Data under study:

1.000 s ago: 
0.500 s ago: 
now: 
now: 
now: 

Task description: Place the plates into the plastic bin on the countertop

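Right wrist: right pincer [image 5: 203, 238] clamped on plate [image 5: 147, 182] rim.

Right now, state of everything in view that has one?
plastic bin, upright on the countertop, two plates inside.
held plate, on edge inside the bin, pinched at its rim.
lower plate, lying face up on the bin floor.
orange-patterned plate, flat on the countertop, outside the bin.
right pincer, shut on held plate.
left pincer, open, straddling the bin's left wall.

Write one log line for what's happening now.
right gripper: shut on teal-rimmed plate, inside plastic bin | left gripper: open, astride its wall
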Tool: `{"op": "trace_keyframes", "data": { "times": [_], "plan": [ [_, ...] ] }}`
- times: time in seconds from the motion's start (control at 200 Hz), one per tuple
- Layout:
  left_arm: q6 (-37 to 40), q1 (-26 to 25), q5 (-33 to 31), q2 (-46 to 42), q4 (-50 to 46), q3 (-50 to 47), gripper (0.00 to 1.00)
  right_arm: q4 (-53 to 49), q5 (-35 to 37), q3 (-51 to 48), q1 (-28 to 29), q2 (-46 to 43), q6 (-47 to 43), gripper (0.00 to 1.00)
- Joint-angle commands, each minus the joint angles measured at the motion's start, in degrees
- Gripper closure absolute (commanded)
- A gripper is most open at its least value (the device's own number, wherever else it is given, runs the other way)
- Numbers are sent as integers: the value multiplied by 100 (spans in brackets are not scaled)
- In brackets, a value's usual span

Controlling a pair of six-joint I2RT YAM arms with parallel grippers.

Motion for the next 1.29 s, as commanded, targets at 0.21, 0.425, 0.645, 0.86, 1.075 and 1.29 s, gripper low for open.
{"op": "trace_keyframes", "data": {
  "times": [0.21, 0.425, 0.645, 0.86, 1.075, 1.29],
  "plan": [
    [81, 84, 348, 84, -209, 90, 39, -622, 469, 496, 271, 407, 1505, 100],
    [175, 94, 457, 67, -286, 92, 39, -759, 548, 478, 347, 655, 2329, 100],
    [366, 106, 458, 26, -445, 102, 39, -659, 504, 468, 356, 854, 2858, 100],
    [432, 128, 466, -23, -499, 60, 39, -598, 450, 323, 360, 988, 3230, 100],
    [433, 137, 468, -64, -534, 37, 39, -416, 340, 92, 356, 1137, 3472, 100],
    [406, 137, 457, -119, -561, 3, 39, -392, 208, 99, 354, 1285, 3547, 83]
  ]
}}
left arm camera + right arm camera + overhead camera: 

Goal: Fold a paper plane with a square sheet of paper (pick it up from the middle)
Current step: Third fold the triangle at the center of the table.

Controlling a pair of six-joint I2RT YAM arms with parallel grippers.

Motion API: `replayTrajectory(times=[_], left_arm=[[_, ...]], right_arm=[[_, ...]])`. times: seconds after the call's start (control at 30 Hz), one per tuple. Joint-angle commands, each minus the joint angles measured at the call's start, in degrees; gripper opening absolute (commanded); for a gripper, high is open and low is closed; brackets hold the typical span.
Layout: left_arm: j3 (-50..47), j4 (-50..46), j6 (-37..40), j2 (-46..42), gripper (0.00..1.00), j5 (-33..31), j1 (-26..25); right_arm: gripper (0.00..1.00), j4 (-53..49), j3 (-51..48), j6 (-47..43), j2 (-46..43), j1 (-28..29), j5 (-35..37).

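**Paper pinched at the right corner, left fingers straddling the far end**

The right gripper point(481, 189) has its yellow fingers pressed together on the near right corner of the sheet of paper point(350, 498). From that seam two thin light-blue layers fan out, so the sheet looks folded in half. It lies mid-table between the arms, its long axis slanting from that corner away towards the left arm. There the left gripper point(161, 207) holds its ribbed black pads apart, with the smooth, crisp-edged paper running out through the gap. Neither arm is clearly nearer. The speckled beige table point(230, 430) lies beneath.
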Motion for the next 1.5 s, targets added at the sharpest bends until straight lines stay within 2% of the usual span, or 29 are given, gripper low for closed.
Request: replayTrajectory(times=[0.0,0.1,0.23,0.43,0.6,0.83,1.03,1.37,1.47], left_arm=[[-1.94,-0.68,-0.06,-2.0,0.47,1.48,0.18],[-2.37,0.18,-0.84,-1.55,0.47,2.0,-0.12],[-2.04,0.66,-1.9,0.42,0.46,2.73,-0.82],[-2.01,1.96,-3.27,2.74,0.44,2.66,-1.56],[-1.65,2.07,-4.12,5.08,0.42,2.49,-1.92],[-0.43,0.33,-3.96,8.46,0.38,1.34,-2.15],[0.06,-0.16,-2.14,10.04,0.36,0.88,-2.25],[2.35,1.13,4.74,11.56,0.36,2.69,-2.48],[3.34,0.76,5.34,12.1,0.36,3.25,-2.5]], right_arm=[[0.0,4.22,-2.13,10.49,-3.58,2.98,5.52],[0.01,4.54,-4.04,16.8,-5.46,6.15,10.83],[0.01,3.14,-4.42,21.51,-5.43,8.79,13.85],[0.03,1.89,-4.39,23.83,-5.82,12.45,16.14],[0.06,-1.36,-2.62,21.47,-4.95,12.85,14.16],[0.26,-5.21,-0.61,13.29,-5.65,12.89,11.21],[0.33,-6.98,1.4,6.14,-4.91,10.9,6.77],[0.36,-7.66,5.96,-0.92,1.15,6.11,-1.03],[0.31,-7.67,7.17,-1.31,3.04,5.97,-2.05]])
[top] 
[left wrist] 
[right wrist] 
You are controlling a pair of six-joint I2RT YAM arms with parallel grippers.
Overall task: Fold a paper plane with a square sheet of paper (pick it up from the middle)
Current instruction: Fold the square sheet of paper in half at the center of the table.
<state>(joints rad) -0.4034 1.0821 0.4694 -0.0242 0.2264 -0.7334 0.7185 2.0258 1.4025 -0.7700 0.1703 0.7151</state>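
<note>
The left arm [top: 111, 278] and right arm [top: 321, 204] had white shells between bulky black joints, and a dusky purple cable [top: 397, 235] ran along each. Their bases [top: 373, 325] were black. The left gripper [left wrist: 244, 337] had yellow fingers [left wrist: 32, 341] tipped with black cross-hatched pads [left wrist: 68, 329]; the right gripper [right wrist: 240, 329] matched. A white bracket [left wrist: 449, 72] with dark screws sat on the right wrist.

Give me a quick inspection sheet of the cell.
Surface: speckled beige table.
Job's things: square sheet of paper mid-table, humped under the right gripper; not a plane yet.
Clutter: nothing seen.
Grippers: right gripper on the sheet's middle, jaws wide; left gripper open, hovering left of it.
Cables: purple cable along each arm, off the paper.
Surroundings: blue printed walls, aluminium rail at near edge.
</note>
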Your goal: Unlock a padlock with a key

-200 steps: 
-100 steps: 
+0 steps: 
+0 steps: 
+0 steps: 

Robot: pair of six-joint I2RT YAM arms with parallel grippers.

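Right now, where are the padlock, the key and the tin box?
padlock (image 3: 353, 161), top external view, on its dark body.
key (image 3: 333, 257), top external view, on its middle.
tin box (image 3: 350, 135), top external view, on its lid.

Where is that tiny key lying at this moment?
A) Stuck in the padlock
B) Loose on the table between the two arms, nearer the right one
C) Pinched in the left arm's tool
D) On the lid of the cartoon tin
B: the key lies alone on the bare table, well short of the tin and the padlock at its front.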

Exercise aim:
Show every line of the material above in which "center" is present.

Exercise answer:
Current step: Third fold the triangle at the center of the table.
Current instruction: Fold the square sheet of paper in half at the center of the table.

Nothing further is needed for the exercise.